I am having a question on how to choose the number of components based on the Q2 values. Below you see the Q2.total plot I got from the perf function (including a metabolomics and phosphoproteomics dataset). Based on the plot I thought to include 3 components, but I also read in another topic that components with negative Q2 values might not be predictive for other studies (but when I plot component 3 against component 1, it does seperate two groups in my data really well). And component one is above the 0.0975 line, is that a ‘bad’ thing? I read (in the same topic) that this has something to do with the significance, but that it is not that important for exploratory analysis, am I right?

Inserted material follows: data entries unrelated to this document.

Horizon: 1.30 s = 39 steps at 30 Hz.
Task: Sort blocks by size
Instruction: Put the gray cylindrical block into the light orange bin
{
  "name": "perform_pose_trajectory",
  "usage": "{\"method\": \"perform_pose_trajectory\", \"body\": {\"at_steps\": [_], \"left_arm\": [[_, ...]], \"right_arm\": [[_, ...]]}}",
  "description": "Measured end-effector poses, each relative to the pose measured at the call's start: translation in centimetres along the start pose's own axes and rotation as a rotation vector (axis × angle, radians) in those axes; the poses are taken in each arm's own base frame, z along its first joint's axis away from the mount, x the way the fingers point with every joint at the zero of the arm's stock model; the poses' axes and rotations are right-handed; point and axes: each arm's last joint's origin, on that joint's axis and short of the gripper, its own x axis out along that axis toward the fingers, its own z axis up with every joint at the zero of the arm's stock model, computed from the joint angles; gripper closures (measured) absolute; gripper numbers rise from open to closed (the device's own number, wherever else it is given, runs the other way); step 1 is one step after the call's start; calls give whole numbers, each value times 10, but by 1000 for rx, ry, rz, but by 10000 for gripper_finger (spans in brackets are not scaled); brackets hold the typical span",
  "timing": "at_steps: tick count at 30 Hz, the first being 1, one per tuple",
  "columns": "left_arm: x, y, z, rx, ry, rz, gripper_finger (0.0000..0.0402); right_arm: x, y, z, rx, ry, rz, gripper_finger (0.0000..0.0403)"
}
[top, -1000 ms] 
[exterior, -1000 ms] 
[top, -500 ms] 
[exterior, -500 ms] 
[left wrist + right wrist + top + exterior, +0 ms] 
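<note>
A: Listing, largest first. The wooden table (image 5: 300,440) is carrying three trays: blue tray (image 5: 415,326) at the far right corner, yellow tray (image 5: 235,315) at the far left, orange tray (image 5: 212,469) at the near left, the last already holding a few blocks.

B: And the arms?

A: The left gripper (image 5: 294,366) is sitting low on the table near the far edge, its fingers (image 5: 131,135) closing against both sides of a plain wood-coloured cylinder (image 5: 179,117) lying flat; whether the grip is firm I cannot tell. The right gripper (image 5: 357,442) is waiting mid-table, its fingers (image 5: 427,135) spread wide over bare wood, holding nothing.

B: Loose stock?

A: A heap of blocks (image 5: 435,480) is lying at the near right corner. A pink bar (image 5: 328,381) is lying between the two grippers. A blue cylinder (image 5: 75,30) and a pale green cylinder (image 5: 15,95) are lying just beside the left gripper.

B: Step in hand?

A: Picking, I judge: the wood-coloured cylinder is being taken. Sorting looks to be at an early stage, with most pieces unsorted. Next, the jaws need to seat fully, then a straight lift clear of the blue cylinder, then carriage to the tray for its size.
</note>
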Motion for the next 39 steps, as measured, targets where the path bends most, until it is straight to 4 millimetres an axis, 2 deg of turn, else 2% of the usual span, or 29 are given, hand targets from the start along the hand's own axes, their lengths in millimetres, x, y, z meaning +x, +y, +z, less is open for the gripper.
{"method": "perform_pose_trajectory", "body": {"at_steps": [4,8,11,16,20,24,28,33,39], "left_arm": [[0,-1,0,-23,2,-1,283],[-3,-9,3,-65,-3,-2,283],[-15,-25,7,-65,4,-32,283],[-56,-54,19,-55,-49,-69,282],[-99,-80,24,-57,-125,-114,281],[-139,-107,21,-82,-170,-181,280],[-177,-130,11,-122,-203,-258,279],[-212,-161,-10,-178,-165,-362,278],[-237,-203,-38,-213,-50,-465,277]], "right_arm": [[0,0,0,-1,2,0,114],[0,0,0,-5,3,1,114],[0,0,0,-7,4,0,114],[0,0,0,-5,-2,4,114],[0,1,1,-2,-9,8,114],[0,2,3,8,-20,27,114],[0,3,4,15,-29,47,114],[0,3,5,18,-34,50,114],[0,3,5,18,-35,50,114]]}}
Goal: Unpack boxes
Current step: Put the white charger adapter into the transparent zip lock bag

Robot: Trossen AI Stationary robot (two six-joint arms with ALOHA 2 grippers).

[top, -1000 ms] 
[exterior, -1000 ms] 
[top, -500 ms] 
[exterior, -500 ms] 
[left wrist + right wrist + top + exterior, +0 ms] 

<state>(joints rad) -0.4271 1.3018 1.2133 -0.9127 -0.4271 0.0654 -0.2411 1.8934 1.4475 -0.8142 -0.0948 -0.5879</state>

I also have a question regarding the tune function for sPLS analysis. When I try to run this function I get the error:

Error in solve.default(t(Pmat) %*% Wmat) :
Lapack routine dgesv: system is exactly singular: U[2,2] = 0

I read that it could be due to too many components in the tune function or too many zeroes in the data, but with 1 component I already get this error, and when I tune in DIABLO with three datasets (including these two), it works (so, I do not think it is the zeroes). I thought it could also be due to high correlation between the datasets, is this true? And can I solve this, or would you recommend setting the numbers arbitrarily?

Kind regards,
Lonneke

hi @lonnekenouwen,

Regarding the Q2: your plot seem to indicate that you need at least 1 component. And yes for component 3 it is (slightly) negative but it depends on your number of samples (we use cross-validation, perhaps N is too small to assess the prediction here). It is great that you are evaluating the model with graphical plots, this is really the way to go in these complex problems, and as you say, for an exploration it is not so much of a big deal. Also, note that the Q2 here is based on how the prediction accuracy of Y.hat based on X, not (I think) the sample groups you are mentioning, so potentially you are looking at two different criteria here.

For the bug you mention could be that the number of variables selected is too small (P and W are the loading vectors associated with X) and that may add too many constraints to the model. Or your choice of folds in the cross-validation can also be a reason. If you have not sorted it out, send us an email with reproducible code and we can look into this.

Depending on your analysis aims, you can also choose arbitrary keepX and keepY value.

Hope that helps, and I appreciate you are going through our (every growing) list of previous questions!

Kim-Anh